Friday, September 4, 2009

Replace Your Lower Dentures With Lower Jaw Implants

If you have a lower denture it is a good idea to go ahead and get it replaced with a lower jaw implant. A lower jaw implant will look much more like a natural tooth and will provide you with a more effective chewing surface.

You already know how uncomfortable a lower denture can be. You have probably noticed that it hurts to choose sometimes. This is because when you lose teeth, the bone in your jaw starts receding. Nerves that run to the surface of the bone become sensitive when you bite down.

Partial dentures are not the best solution to the problem of missing teeth because they do not anchor to the jaw itself. Lower jaw implants do, however. Shaped like cylinders with screw-shaped bottoms, these tooth root replacements are embedded in the bone itself, which then believes them to be natural tooth roots. This stops the process of bone recession, and it provides a sturdy base to cap with a porcelain crown that looks just like a natural tooth.

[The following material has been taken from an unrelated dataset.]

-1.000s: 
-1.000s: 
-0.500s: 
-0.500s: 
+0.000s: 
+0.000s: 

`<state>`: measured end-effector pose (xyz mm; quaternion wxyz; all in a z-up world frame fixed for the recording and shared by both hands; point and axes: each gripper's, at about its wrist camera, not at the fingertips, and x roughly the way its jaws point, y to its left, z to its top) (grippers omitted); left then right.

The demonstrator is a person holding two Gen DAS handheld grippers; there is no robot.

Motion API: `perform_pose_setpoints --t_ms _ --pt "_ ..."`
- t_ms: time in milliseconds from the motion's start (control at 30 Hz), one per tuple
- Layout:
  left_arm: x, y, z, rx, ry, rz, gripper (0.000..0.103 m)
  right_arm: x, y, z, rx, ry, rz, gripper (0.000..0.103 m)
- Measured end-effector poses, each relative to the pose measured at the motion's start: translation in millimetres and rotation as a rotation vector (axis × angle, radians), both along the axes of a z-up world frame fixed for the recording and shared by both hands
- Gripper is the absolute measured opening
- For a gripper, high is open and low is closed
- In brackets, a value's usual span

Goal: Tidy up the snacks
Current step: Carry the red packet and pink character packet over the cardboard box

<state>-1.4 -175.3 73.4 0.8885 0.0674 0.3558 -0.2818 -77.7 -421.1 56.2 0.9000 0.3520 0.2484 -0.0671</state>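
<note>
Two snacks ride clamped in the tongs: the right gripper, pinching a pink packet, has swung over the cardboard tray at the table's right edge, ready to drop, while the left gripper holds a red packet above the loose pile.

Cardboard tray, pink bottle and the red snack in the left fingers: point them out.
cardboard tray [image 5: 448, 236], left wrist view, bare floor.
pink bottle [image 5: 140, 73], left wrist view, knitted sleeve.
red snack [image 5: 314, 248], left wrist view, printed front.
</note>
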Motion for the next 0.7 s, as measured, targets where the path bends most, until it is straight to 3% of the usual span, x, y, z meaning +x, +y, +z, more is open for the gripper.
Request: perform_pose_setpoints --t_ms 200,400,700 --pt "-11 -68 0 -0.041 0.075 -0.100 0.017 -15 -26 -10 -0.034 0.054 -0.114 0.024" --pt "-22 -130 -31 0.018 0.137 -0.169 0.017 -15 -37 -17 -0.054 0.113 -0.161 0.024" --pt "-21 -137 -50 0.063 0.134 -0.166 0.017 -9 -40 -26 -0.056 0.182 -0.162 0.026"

You may be saying at this point that you have lost too many teeth to replace all of your lower dentures with implants. In this case, we recommend you schedule an appointment and at least start with a combination of dentures and implants. What we will do is to connect the new lower jaw implants with a bar, then clip the new dentures to the bar.. These clips snap down on the bar and keep the denture from moving around and making those obnoxious, embarrassing noises. You can still take out your dentures to clean them, however, and this will also help you better clean the bar and the porcelain crowns.

Regardless of the option you ultimately go with, be aware that any implantation procedure is the one sure way to take the pressure off of jaw bones and nerves. And, like we already mentioned, they give the bone something to grow around so that bone loss gets stopped in its tracks.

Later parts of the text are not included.